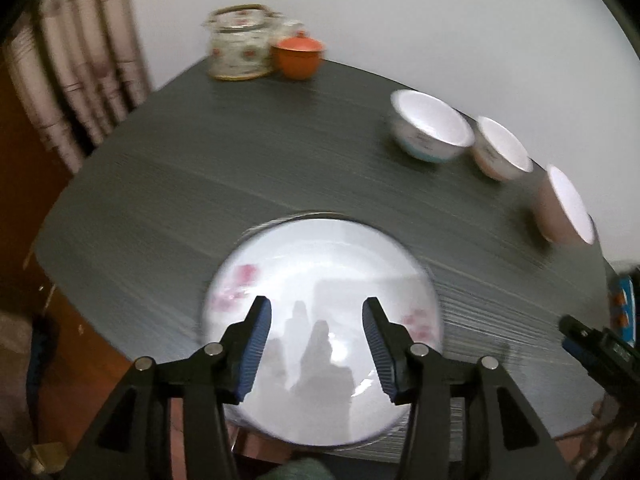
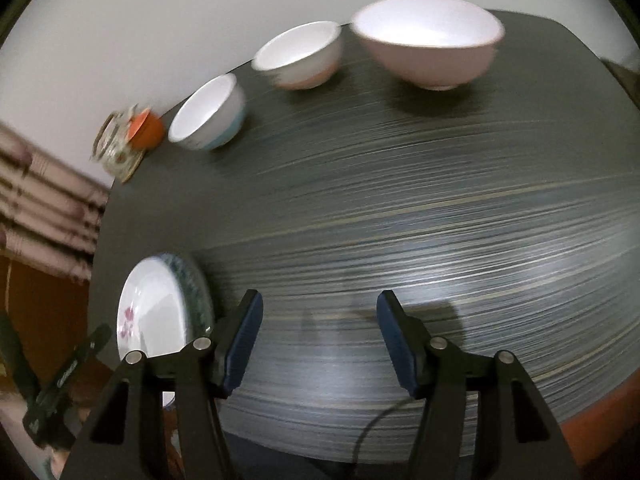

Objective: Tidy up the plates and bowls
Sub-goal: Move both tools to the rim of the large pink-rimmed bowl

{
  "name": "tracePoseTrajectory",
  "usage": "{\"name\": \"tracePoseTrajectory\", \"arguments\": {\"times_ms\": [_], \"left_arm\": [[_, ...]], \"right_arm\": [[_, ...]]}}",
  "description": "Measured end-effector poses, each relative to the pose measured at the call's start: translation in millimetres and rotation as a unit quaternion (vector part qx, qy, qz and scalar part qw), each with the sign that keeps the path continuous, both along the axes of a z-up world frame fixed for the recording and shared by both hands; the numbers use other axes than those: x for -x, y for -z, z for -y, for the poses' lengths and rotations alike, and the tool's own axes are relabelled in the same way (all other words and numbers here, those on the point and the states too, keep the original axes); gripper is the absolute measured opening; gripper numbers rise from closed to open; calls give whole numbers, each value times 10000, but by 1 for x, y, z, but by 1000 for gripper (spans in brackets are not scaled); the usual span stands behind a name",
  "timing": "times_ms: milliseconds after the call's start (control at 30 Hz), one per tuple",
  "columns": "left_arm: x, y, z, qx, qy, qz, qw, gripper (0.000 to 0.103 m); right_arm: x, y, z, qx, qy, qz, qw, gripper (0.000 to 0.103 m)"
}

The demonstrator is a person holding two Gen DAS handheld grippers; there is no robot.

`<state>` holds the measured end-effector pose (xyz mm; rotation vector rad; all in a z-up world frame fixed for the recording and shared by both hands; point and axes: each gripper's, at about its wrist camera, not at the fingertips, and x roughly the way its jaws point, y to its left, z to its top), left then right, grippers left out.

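Observation:
A white plate with pink flowers (image 1: 320, 264) lies near the table's front edge, on top of a green-patterned plate (image 2: 198, 292). My left gripper (image 1: 316, 308) hovers open over it, with nothing between its blue pads. Three bowls stand in a row along the far edge: a blue-banded one (image 2: 208, 114), a pink-banded one (image 2: 300, 56) and a larger pale pink one (image 2: 428, 40). To the right of the plates, my right gripper (image 2: 320, 300) is open over bare table. Its finger (image 1: 576, 340) shows at the right edge of the left wrist view.
A flowered glass teapot (image 1: 238, 48) and an orange lidded cup (image 1: 298, 58) stand at the table's far left corner. A striped curtain (image 1: 80, 60) hangs to the left, and a pale wall backs the dark grey table (image 2: 400, 220). A cable (image 2: 372, 428) hangs over the front edge.

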<state>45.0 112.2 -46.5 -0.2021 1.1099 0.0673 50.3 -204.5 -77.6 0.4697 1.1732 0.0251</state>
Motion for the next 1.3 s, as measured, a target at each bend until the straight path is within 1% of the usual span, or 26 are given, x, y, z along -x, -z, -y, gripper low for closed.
{"name": "tracePoseTrajectory", "arguments": {"times_ms": [100,133,200,233,333,400,433,467,533,600,667,733,933,1100,1200,1300], "left_arm": [[-14,-8,39,171,387,-53,9991,49],[-19,-10,49,199,484,-59,9986,52],[-28,-14,71,155,656,-47,9977,56],[-33,-16,83,99,756,-26,9971,56],[-51,-21,114,-36,975,-34,9952,57],[-63,-25,135,10,1093,-56,9940,58],[-70,-26,143,59,1150,-82,9933,58],[-76,-27,151,118,1208,-109,9926,58],[-93,-31,172,278,1290,-136,9912,58],[-106,-35,192,274,1360,-71,9903,58],[-118,-36,206,325,1405,-85,9895,59],[-133,-34,220,487,1444,-190,9881,59],[-172,-24,245,885,1250,-416,9873,59],[-196,-9,266,1022,1215,-628,9853,59],[-209,5,274,1082,1122,-838,9842,59],[-225,22,280,1056,1046,-1000,9838,59]], "right_arm": [[-2,2,23,-7,216,-18,9998,57],[-2,2,30,-40,293,-41,9996,57],[-4,0,47,55,424,-5,9991,57],[-5,-2,54,130,444,35,9989,57],[-10,-11,72,588,481,230,9968,57],[-17,-18,84,940,434,377,9939,59],[-20,-20,90,1014,435,422,9930,61],[-24,-22,97,1020,452,463,9927,63],[-33,-25,113,864,519,489,9937,63],[-45,-28,129,669,614,499,9946,63],[-56,-30,143,501,688,498,9951,64],[-68,-32,156,406,755,488,9951,64],[-104,-29,176,448,813,387,9949,64],[-128,-21,186,435,864,296,9949,64],[-141,-12,193,418,911,195,9948,64],[-153,-2,198,411,936,63,9947,64]]}}
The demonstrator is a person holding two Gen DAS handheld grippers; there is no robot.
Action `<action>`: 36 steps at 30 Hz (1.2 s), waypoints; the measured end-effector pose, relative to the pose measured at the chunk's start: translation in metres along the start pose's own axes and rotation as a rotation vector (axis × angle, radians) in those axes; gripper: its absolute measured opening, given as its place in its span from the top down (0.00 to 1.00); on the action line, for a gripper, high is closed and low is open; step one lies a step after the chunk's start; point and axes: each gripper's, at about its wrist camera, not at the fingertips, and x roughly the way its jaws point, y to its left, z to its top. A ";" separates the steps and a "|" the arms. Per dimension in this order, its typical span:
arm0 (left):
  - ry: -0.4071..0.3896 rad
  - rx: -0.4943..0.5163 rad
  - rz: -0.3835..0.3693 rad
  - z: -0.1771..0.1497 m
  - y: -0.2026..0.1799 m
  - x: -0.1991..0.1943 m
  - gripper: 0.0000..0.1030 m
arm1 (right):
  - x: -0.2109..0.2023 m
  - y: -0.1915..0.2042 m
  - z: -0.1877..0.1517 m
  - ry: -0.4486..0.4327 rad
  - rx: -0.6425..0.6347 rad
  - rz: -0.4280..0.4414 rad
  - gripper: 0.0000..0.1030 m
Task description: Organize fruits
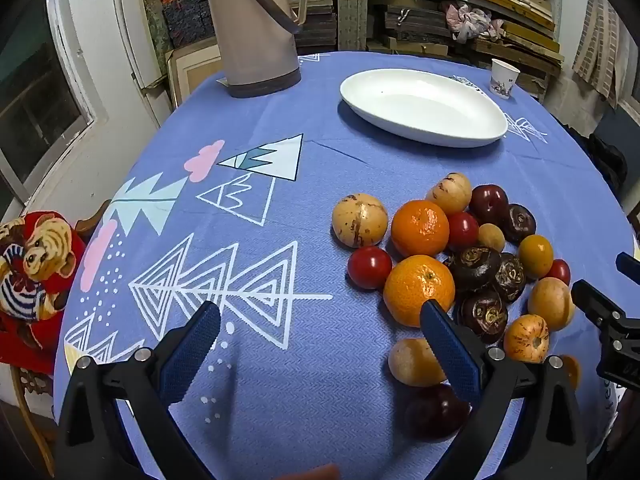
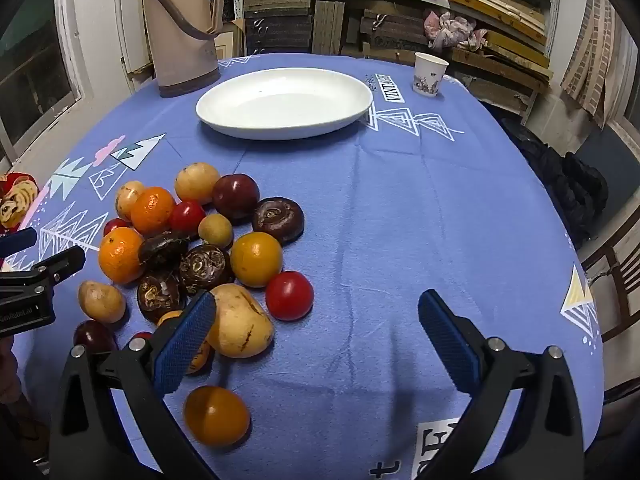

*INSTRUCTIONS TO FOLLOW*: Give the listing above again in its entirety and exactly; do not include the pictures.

*OUTPUT BELOW*:
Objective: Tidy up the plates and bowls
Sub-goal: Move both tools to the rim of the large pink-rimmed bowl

{
  "name": "tracePoseTrajectory",
  "usage": "{\"name\": \"tracePoseTrajectory\", \"arguments\": {\"times_ms\": [_], \"left_arm\": [[_, ...]], \"right_arm\": [[_, ...]]}}",
  "description": "Measured end-effector poses, each relative to the pose measured at the call's start: translation in millimetres and rotation as a unit quaternion (vector part qx, qy, qz and scalar part qw), each with the sign that keeps the path continuous, both along the axes of a z-up world frame fixed for the recording and shared by both hands; the numbers use other axes than those: x for -x, y for -z, z for -y, for the poses' lengths and rotations alike, and the tool's own axes are relabelled in the same way (all other words and numbers here, those on the point and the states too, keep the original axes); gripper is the absolute measured opening; gripper numbers rise from closed to open; calls give whole numbers, each value times 10000, but by 1 for x, y, z, but by 1000 for gripper (spans in brackets are not scaled); the usual span stands behind a name",
  "timing": "times_ms: milliseconds after the call's start (control at 30 Hz), one per tuple",
  "columns": "left_arm: x, y, z, qx, qy, qz, qw, gripper (0.000 to 0.103 m); right_arm: x, y, z, qx, qy, qz, qw, gripper (0.000 to 0.103 m)"
}

The demonstrator is a person holding two Gen DAS handheld grippers; there is no robot.

`<state>` holds the measured end-effector pose (xyz mm; rotation vector rad; all in a z-up world frame fixed for the recording and shared by both hands; point and axes: each gripper's, at about its wrist camera, not at the fingertips, and x roughly the way its jaws point, y to its left, z to its top), left then right, grippers left out.

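Observation:
A white plate with pink flowers (image 1: 320, 264) lies near the table's front edge, on top of a green-patterned plate (image 2: 198, 292). My left gripper (image 1: 316, 308) hovers open over it, with nothing between its blue pads. Three bowls stand in a row along the far edge: a blue-banded one (image 2: 208, 114), a pink-banded one (image 2: 300, 56) and a larger pale pink one (image 2: 428, 40). To the right of the plates, my right gripper (image 2: 320, 300) is open over bare table. Its finger (image 1: 576, 340) shows at the right edge of the left wrist view.
A flowered glass teapot (image 1: 238, 48) and an orange lidded cup (image 1: 298, 58) stand at the table's far left corner. A striped curtain (image 1: 80, 60) hangs to the left, and a pale wall backs the dark grey table (image 2: 400, 220). A cable (image 2: 372, 428) hangs over the front edge.
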
<state>45.0 112.2 -46.5 -0.2021 1.1099 0.0673 50.3 -204.5 -77.6 0.4697 1.1732 0.0251</state>
Motion for the next 1.3 s, as measured, a target at each bend until the straight path is within 1% of the usual span, or 26 are given, x, y, z along -x, -z, -y, gripper low for closed.
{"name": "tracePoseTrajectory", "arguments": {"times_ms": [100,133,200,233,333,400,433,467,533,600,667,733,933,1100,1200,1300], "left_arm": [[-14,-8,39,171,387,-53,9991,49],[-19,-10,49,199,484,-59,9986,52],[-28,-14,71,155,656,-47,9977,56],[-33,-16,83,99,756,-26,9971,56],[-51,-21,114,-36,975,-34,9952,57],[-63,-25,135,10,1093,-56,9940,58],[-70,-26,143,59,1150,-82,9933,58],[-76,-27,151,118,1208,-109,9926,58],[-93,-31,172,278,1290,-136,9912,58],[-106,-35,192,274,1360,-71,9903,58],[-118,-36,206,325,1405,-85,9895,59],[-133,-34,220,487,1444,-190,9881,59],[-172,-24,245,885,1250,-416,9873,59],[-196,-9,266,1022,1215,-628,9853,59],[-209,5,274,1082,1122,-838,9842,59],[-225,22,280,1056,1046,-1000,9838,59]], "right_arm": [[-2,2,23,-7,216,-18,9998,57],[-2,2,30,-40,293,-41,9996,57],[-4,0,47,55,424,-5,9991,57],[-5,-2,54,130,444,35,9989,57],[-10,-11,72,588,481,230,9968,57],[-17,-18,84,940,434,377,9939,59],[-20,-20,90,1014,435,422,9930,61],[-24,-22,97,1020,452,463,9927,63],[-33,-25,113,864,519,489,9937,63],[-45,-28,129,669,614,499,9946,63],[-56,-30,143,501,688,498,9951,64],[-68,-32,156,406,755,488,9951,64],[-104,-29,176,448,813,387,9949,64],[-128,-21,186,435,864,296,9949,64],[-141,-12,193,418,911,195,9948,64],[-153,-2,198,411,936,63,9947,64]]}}
The demonstrator is a person holding two Gen DAS handheld grippers; there is no robot.
Action `<action>`: 36 steps at 30 Hz (1.2 s), waypoints; the measured end-effector pose, relative to the pose measured at the chunk's start: translation in metres along the start pose's own axes and rotation as a rotation vector (axis × angle, radians) in those axes; gripper: its absolute measured opening, given as its place in its span from the top down (0.00 to 1.00); on the action line, for a gripper, high is closed and low is open; step one lies a step after the chunk's start; point and axes: each gripper's, at about its wrist camera, not at the fingertips, and x roughly the way its jaws point, y to its left, z to its top. A ";" separates the steps and a "|" the arms. Per dimension in this order, its typical span:
arm0 (left):
  - ry: -0.4071..0.3896 rad
  - rx: -0.4943..0.5163 rad
  - rz: -0.3835..0.3693 rad
  - z: -0.1771..0.1497 m
  - y: -0.2026..0.1799 m
  - x: -0.1991..0.1943 m
  - gripper: 0.0000..0.1030 m
arm1 (right):
  - x: -0.2109..0.2023 m
  - y: -0.1915..0.2042 m
  - z: -0.1877..0.1517 m
  - ry: -0.4486..0.4327 rad
  - rx: -0.6425..0.6347 rad
  - rz: -0.4280..0.4414 rad
  - gripper: 0.0000..0.1030 m
Task description: Organize fruits

Nothing further remains to be added to the answer.